INTRODUCTION
On voit l’IA générative arriver partout dans la formation : création de quiz, reformulation, feedback, scénarisation, tutorat, traduction, support apprenants, analyse des données… C’est puissant, c’est rapide, et ça change la productivité d’une équipe pédagogique. Mais Quid de la sobriété numérique ?
Mais il y a un angle mort qui devient impossible à ignorer : l’impact environnemental réel de ces usages. Parce qu’un déploiement IA “par défaut”, sans règles et sans mesure, peut créer une consommation invisible : plus d’énergie, plus d’eau, plus de matériel, et au final… plus de coûts (directs et indirects) pour l’organisation.
Le problème, c’est que le débat est souvent mal posé. On parle beaucoup de l’entraînement des modèles. Alors que, dans la formation, l’essentiel se joue surtout sur l’usage quotidien : des milliers de micro-requêtes, répétées, industrialisées, parfois automatisées. Et quand on additionne, l’impact n’est plus marginal.
Cet article propose une lecture opérationnelle, centrée formation en ligne. Où se situent les impacts, quels mécanismes les amplifient, et comment mettre en place une approche IA responsable et sobre ? (notamment via une logique de gouvernance type label ETHIC’IA
1- Sortir du mythe “c’est juste un prompt” : l’IA est un système complet
Un prompt, c’est un geste simple. Mais derrière, c’est une infrastructure lourde : serveurs spécialisés, réseaux, stockage, refroidissement, redondance, maintenance. Et tout cela repose sur du matériel fabriqué à partir de matières premières, transporté, assemblé, renouvelé.
Dans le e-learning, cette réalité change tout, parce qu’on ne parle pas d’un usage ponctuel. On parle d’un flux continu : les équipes production génèrent, les formateurs testent, les apprenants interrogent, le support répond, le LMS s’enrichit, des assistants s’installent partout.
Donc la première bascule à faire, c’est celle-ci : même si je n’entraîne pas de modèles, je peux être un gros contributeur d’impact via l’inférence (l’usage). Et si je n’encadre pas cet usage, je consomme plus, souvent sans se rendre compte.
Ce que ça implique, concrètement :
- L’impact dépend fortement du volume d’usage, et de la façon dont l’IA est intégrée (automatique vs à la demande).
- La qualité pédagogique devient un levier de sobriété : un bon design réduit les appels inutiles à l’IA. (éco-conception)
- La gouvernance compte autant que le choix de l’outil.
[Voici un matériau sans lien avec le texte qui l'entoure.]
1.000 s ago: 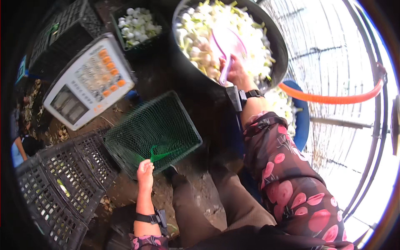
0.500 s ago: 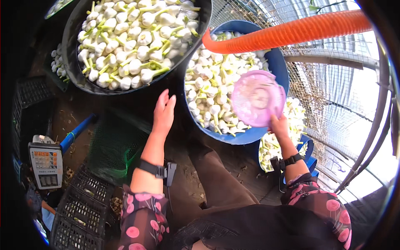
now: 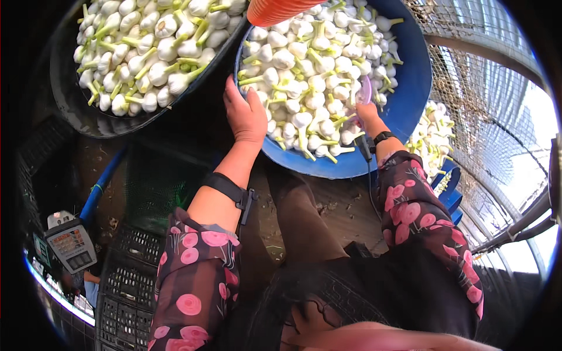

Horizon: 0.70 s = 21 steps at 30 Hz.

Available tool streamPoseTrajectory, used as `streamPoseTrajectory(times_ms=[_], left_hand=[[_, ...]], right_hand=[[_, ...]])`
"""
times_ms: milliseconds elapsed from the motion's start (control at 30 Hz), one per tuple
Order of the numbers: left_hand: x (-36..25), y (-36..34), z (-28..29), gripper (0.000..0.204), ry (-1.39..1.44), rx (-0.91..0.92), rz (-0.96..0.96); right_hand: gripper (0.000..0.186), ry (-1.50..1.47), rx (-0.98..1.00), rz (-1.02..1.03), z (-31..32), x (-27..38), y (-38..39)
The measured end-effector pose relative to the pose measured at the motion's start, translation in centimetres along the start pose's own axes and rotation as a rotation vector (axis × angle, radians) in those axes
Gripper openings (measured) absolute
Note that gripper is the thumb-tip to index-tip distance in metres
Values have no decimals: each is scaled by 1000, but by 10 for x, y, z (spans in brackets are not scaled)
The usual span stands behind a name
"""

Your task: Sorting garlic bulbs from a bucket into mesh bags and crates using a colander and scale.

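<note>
My right hand (image 3: 370, 116) is closed on a pink plastic dish (image 3: 366, 89), which is tipped on edge among the garlic bulbs (image 3: 316, 88) in a large blue tub (image 3: 404, 88). Part of the dish is hidden by the bulbs and my hand. At the tub's near left rim is my left hand (image 3: 246, 114), with thumb and fingers apart and nothing held. It seems to touch the rim. The bulbs are white with short green stems.
A black tub (image 3: 88, 124) full of garlic stands left of the blue one. An orange ribbed hose (image 3: 275, 10) crosses above. More garlic (image 3: 432, 126) lies to the right, by wire mesh. A scale display (image 3: 70, 243) and black crates (image 3: 133, 275) are at lower left.
The pink dish went from being held flat above the garlic to edge-on down among the bulbs. My left hand has come to the blue tub's rim. The view has shifted closer to the tub.
</note>
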<state>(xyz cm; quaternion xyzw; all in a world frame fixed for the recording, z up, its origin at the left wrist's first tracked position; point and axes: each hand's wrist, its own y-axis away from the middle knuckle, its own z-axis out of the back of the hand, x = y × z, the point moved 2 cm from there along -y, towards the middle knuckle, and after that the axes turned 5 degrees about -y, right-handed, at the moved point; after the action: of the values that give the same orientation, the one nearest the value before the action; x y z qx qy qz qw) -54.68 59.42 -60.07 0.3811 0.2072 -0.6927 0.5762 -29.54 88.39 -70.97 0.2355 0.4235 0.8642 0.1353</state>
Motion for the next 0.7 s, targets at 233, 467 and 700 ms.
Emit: streamPoseTrajectory(times_ms=[233, 467, 700], left_hand=[[1, -1, 4, 53, 10, 6, 27], [0, 2, 0, 51, 77, 1, 48], [4, 0, 4, 52, 18, 69, -39]], right_hand=[[19, -447, 169, -32, -32, -34, 32], [19, -726, 251, -69, -97, -6, 26], [20, -851, 367, 7, -89, -5, 53]])
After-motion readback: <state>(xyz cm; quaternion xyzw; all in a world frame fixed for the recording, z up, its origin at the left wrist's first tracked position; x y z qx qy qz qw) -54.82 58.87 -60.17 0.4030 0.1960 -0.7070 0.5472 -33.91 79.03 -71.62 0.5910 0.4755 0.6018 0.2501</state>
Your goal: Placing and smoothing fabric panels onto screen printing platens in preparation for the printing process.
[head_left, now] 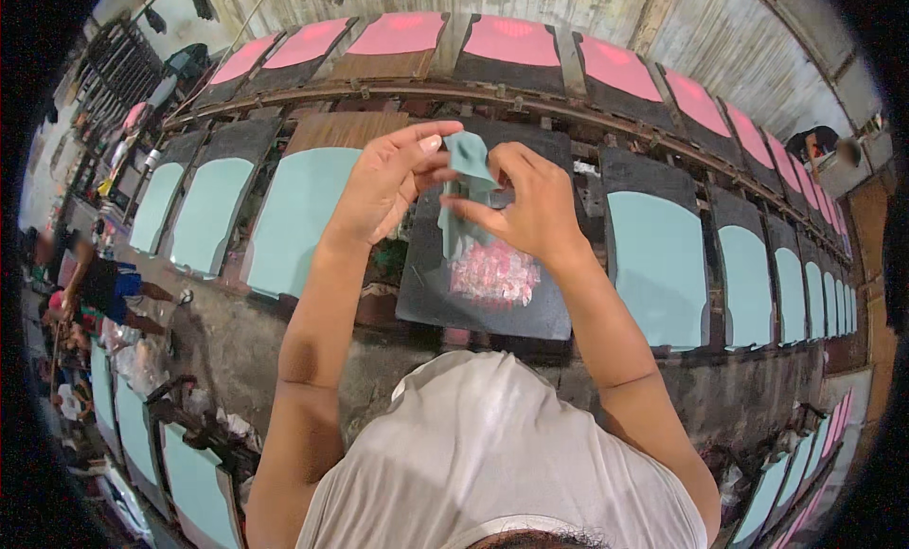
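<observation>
A teal fabric piece point(471, 157) hangs bunched and partly folded between my two hands, above a dark board. My left hand point(386, 178) pinches its upper left edge; some of those fingers are blurred. On the other side, my right hand point(532, 197) grips the cloth's right edge, its thumb pointing left below the fold. Part of the cloth trails down behind the right thumb. Below the hands lies the dark board point(426, 298), bearing a patch of pink and white residue point(494, 272) near its front.
Boards with flat teal fabric panels point(656, 265) line both sides of this board. Behind them, a rail point(379, 89) runs before a row of pink panels point(516, 39). More teal panels point(199, 478) lie at lower left. Another person point(104, 284) is at far left.
</observation>
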A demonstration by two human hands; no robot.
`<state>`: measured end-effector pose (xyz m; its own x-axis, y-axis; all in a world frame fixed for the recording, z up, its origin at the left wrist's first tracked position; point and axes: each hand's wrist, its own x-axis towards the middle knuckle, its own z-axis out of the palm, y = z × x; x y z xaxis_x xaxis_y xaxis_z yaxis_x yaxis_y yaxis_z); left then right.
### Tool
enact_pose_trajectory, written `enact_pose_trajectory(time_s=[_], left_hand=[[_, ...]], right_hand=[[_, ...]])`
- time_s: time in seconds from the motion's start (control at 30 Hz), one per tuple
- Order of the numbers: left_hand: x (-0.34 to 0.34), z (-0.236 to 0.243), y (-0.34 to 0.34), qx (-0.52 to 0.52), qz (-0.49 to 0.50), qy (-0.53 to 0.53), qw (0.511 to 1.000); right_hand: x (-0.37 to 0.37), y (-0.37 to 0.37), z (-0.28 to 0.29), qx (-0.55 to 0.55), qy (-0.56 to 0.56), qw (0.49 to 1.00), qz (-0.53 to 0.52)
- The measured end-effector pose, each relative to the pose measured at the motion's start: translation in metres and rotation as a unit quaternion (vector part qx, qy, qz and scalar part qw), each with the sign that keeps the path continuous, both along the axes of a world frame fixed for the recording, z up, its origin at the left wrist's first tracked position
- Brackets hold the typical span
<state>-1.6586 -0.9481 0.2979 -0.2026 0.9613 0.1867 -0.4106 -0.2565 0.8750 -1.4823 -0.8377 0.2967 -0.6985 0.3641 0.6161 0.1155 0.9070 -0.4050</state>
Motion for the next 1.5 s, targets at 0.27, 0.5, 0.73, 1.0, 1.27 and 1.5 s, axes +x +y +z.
enact_pose_trajectory(time_s=[0.27, 0.5, 0.73, 1.0, 1.27, 1.5], left_hand=[[-0.011, -0.01, -0.018, -0.017, -0.015, 0.07, 0.997], [0.017, -0.03, -0.006, 0.066, 0.177, 0.332, 0.924], [-0.001, -0.057, 0.006, 0.024, 0.18, 0.394, 0.901], [-0.023, -0.044, 0.002, -0.087, 0.08, 0.414, 0.903], [-0.016, -0.03, 0.034, -0.021, 0.061, 0.351, 0.934], [-0.01, -0.082, 0.06, -0.264, -0.24, 0.5, 0.789]], right_hand=[[0.007, -0.009, 0.028, -0.065, -0.005, 0.996, 0.068], [0.01, 0.008, 0.058, -0.246, -0.008, 0.956, 0.157], [0.034, 0.01, 0.062, -0.311, 0.104, 0.932, 0.158], [0.081, 0.062, 0.041, -0.452, 0.309, 0.836, 0.023], [0.097, 0.098, 0.065, -0.435, 0.318, 0.829, -0.148], [0.023, 0.225, -0.006, -0.365, -0.004, 0.93, -0.035]])
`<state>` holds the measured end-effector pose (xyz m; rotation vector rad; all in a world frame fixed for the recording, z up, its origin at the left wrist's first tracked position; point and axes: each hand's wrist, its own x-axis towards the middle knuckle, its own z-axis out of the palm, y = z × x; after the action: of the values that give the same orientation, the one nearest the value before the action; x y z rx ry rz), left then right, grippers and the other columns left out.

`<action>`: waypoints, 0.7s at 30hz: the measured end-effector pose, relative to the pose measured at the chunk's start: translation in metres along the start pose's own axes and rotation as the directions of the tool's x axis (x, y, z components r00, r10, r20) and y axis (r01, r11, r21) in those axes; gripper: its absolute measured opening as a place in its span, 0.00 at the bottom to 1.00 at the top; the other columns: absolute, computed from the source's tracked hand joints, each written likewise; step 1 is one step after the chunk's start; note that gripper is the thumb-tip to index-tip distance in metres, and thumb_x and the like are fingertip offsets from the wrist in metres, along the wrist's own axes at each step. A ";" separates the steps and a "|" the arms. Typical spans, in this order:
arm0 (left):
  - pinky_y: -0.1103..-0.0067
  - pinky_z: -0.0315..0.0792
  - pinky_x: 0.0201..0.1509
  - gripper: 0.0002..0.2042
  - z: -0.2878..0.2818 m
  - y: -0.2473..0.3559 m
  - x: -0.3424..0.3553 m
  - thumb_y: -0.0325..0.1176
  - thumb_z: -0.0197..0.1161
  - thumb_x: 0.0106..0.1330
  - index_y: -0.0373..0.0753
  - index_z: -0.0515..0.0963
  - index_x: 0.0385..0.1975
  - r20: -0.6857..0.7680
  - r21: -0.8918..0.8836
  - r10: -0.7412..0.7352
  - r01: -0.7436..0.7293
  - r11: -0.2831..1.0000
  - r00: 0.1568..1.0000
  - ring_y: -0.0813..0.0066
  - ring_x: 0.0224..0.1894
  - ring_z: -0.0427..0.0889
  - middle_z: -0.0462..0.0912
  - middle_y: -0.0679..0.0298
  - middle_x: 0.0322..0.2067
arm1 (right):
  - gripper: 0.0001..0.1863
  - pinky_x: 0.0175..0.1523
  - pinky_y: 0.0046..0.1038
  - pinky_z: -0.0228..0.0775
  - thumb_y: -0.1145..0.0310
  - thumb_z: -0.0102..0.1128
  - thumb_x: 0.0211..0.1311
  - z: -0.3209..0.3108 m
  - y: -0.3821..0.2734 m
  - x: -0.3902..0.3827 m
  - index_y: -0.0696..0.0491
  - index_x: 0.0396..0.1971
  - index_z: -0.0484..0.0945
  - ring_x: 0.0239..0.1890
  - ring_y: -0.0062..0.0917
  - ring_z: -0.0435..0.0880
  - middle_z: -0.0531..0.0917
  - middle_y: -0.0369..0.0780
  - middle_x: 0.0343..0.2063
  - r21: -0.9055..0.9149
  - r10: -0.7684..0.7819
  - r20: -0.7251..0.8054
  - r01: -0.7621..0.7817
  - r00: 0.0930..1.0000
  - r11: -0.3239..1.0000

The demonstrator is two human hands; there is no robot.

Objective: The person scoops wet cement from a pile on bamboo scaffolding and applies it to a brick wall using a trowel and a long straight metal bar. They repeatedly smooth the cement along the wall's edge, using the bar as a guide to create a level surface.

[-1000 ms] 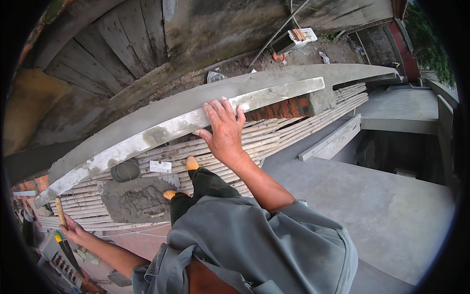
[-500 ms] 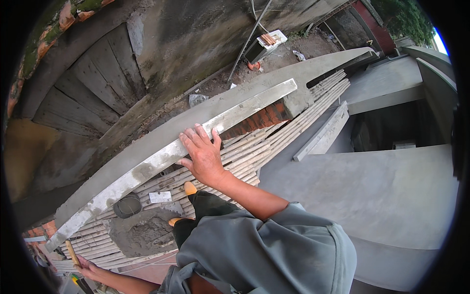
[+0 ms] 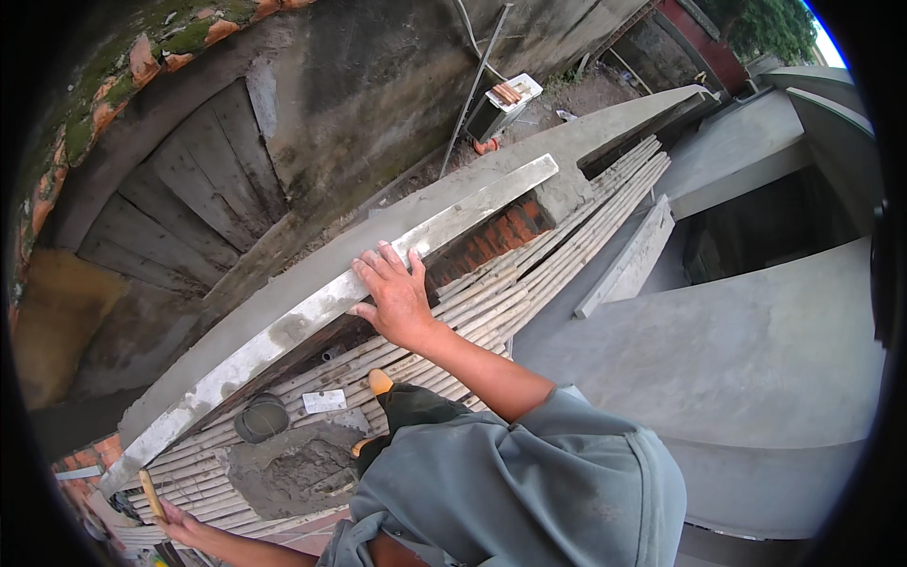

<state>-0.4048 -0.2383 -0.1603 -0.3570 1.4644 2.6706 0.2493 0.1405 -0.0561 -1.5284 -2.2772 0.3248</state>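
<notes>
Fingers of my right hand (image 3: 397, 295) hook over a long, pale, mortar-smeared straightedge (image 3: 302, 317), its thumb on the near side. The straightedge runs along the inner edge of a grey plastered wall top (image 3: 283, 274). At lower left, my left hand (image 3: 179, 524) is closed around a light wooden handle (image 3: 151, 493), whose upper end is close to the straightedge's near end. I cannot make out what tool the handle belongs to.
I stand on a bamboo pole platform (image 3: 491, 312). On it are a mound of wet mortar (image 3: 293, 472), a dark bucket (image 3: 261, 418) and a white rectangular piece (image 3: 324, 401). Exposed brickwork (image 3: 491, 241) borders the platform. A mortar-stained plank (image 3: 625, 260) leans at right, near a dark opening (image 3: 765, 227).
The whole view has shifted and tilted slightly. Both hands keep their places, the right on the straightedge and the left on the wooden handle. My feet show a little less.
</notes>
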 end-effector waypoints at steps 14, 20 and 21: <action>0.58 0.77 0.68 0.26 -0.131 0.040 0.009 0.35 0.56 0.78 0.14 0.65 0.60 -0.090 0.098 -0.026 0.035 0.995 0.996 0.46 0.62 0.75 0.73 0.35 0.59 | 0.38 0.76 0.61 0.42 0.54 0.72 0.58 0.008 -0.006 -0.006 0.51 0.67 0.71 0.76 0.45 0.58 0.71 0.43 0.69 -0.105 0.021 0.033 -0.018 0.999 0.994; 0.60 0.81 0.63 0.25 -0.211 0.059 0.011 0.39 0.59 0.76 0.18 0.69 0.59 -0.204 0.176 -0.071 0.108 0.978 0.976 0.48 0.57 0.80 0.78 0.39 0.53 | 0.38 0.77 0.58 0.41 0.54 0.72 0.59 0.014 -0.005 -0.006 0.49 0.68 0.72 0.77 0.43 0.58 0.70 0.43 0.71 -0.128 0.026 0.038 -0.021 0.999 0.992; 0.59 0.80 0.64 0.26 -0.220 0.059 0.003 0.40 0.59 0.76 0.19 0.68 0.59 -0.197 0.223 -0.033 0.078 0.972 0.980 0.49 0.56 0.80 0.79 0.40 0.52 | 0.37 0.78 0.56 0.42 0.55 0.72 0.59 0.013 -0.007 -0.006 0.49 0.68 0.71 0.77 0.42 0.59 0.70 0.43 0.71 -0.164 0.013 0.037 -0.007 0.999 0.986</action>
<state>-0.3816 -0.4554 -0.2266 -0.6420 1.7660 2.4454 0.2400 0.1324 -0.0658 -1.6263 -2.3776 0.1745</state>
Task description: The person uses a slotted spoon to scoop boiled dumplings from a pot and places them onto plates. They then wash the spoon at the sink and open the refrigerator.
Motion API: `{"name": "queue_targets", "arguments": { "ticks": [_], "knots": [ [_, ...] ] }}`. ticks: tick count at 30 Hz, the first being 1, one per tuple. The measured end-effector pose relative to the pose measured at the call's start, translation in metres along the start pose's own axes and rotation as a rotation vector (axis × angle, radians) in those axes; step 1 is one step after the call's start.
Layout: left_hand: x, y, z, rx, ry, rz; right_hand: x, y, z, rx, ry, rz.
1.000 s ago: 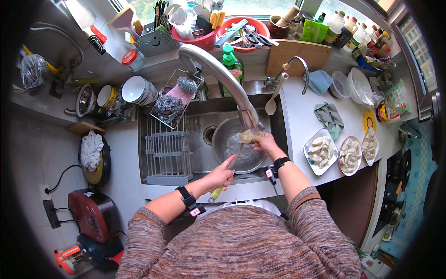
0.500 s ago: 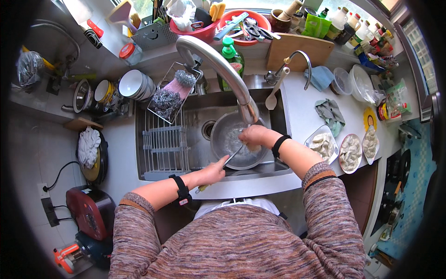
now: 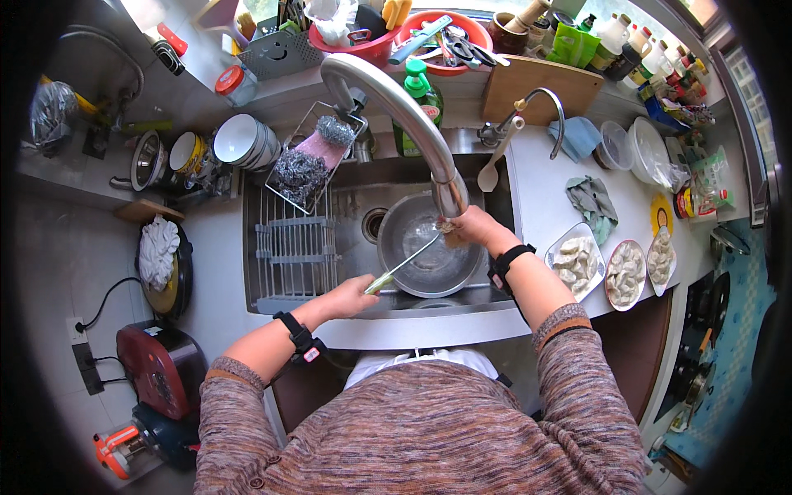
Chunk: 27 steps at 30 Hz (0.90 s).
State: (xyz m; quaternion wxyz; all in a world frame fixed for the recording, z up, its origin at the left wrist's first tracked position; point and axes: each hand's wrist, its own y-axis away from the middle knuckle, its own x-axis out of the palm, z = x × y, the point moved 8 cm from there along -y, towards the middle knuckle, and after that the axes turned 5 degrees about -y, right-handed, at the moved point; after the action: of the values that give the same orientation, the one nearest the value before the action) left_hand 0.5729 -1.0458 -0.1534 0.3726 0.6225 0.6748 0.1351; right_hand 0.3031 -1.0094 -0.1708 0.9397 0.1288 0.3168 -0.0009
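My left hand point(image 3: 352, 297) is closed on the pale green handle of a thin metal utensil point(image 3: 417, 252), at the sink's front edge. The shaft slants up and right over a round metal basin point(image 3: 398, 224) in the sink. Just below the spout of the curved faucet point(image 3: 445, 186), my right hand point(image 3: 472, 227) is closed round the utensil's far end. A small tan-brown thing point(image 3: 450, 239), of a kind I cannot make out, shows under those fingers. The utensil's head is hidden. Clear water appears to lie in the basin.
A wire rack point(image 3: 294, 256) sits in the sink's left side, with a caddy of steel scourers point(image 3: 301, 171) above. A white spatula point(image 3: 488, 177) leans at the back right. Plates of dumplings point(image 3: 575, 262) and a grey-green cloth point(image 3: 591, 205) lie on the right counter.
My left hand has drawn back left and slightly lower, with more of the shaft showing. My right hand has shifted slightly right and up, to the faucet's mouth.
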Motion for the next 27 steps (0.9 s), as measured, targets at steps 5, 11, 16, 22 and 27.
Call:
{"name": "queue_targets", "arguments": {
  "ticks": [5,11,16,22,27],
  "knots": [
    [-0.005,0.02,0.009,-0.055,0.136,0.104,0.015,0.005,0.017,-0.02,0.06,0.094],
    [0.011,0.045,0.019,-0.236,0.567,0.323,0.015,0.005,0.009,0.008,-0.18,-0.027],
    [0.028,0.06,0.014,-0.271,0.902,0.378,0.029,0.004,-0.049,0.274,-0.531,-0.251],
    [0.049,0.045,-0.003,-0.228,1.092,0.387,0.056,0.026,-0.07,0.224,-1.094,-0.97],
    [0.061,0.029,-0.017,-0.249,1.131,0.381,0.102,0.027,-0.065,0.517,-1.576,-0.926]
  ]
}}
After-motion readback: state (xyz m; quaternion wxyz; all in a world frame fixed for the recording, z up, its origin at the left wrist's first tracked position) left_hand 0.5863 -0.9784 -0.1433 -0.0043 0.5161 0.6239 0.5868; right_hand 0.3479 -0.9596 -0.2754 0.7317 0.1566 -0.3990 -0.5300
2 – Énergie & carbone : l’inférence est le sujet n°1 pour la formation
On peut résumer simplement : dans la formation, l’impact vient surtout de la répétition des usages.
Un ordre de grandeur aide à se représenter la différence : une recherche web “classique” consomme typiquement une fraction de Wh, alors qu’une requête IA générative se situe plusieurs fois au-dessus. Les valeurs exactes varient selon le modèle, l’infrastructure, la localisation, le mix électrique… mais la tendance est stable : remplacer massivement des actions légères par des requêtes génératives plus coûteuses augmente mécaniquement la demande énergétique.
Et il y a un deuxième point : l’énergie n’a pas la même intensité carbone selon les pays, les saisons, les heures. L’empreinte dépend du contexte. Et si l’on multiplie les usages sans stratégie, on peut obtenir une situation paradoxale : une IA utile localement, mais déployée de manière inefficiente à l’échelle du système.
Dans le e-learning, c’est très visible sur un piège courant : l’IA temps réel partout.
- Générer à la volée un cours, puis le régénérer, puis le “re-régénérer” pour le style.
- Générer des quiz à l’infini.
- Demander des reformulations successives pour faire plus engageant.
Résultat : beaucoup d’énergie consommée pour des gains pédagogiques parfois faibles.
Le bon réflexe : réserver l’IA temps réel aux moments où elle change vraiment l’apprentissage (remédiation, feedback individualisé, tutorat sur demande, adaptation), et stabiliser le reste.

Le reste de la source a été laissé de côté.